The Energy Information Administration (EIA) has issued its own analysis of the Environmental Protection Agency (EPA) Clean Power Plan.
The 103-page EIA report, issued May 22, responds to an August 2014 request from Rep. Lamar Smith (R-Texas), Chairman of the U.S. House of Representatives Committee on Science, Space, and Technology.
A final version of the EPA rule proposal is expected out this summer. Some court challenges have already been filed. The EPA rule calls upon states to issue implementation plans designed to reduce power sector carbon dioxide (CO2) emissions 30% by 2030.

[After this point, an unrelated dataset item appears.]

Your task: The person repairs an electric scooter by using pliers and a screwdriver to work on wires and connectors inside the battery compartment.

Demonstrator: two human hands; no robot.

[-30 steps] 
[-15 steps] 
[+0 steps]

The EIA analysis does suggest that the Clean Power Plan would reduce power sector CO2 emissions.
“Reductions in projected emissions in 2030 relative to baseline projections for that year range from 484 to 625 million metric tons,” EIA said in a summary of its findings on its website. “The projected power sector emissions level in 2030 ranges from 1,553 to 1,727 million metric tons across the cases, reflecting a reduction of between 29% and 36% relative to the 2005 emissions level of 2,416 million metric tons,” EIA said.
Power sector CO2 emissions declined by 363 million metric tons between 2005 and 2013, due to a decline in coal’s generation share and growing use of natural gas and renewables, but the CO2 emissions are projected to change only modestly from 2013 through 2040 in the 3 baseline cases used in this report, EIA said.
The starting point for EIA’s analysis of the Clean Power Plan is the Annual Energy Outlook 2015 (AEO2015) Reference case rather than earlier AEO projections that were developed using versions of EIA’s National Energy Modeling System (NEMS) that lack the model structure needed to analyze key features of the proposal, EIA said.
At Smith’s request, the EIA report looks at scenarios that would extend the Clean Power Plan beyond 2030 and seek to reduce CO2 emissions from electric power generation by 45% relative to the 2005 level by 2040.
Other scenarios considered by EIA would treat future nuclear energy capacity similar to renewable energy. The EIA also considered scenarios where there was “no availability of markets for CO2 captured from electric power plants for enhanced oil recovery.” EIA also considered an alternative compliance phase-in trajectory during the 2020-29 period and other factors – including inter-regional CO2 trading.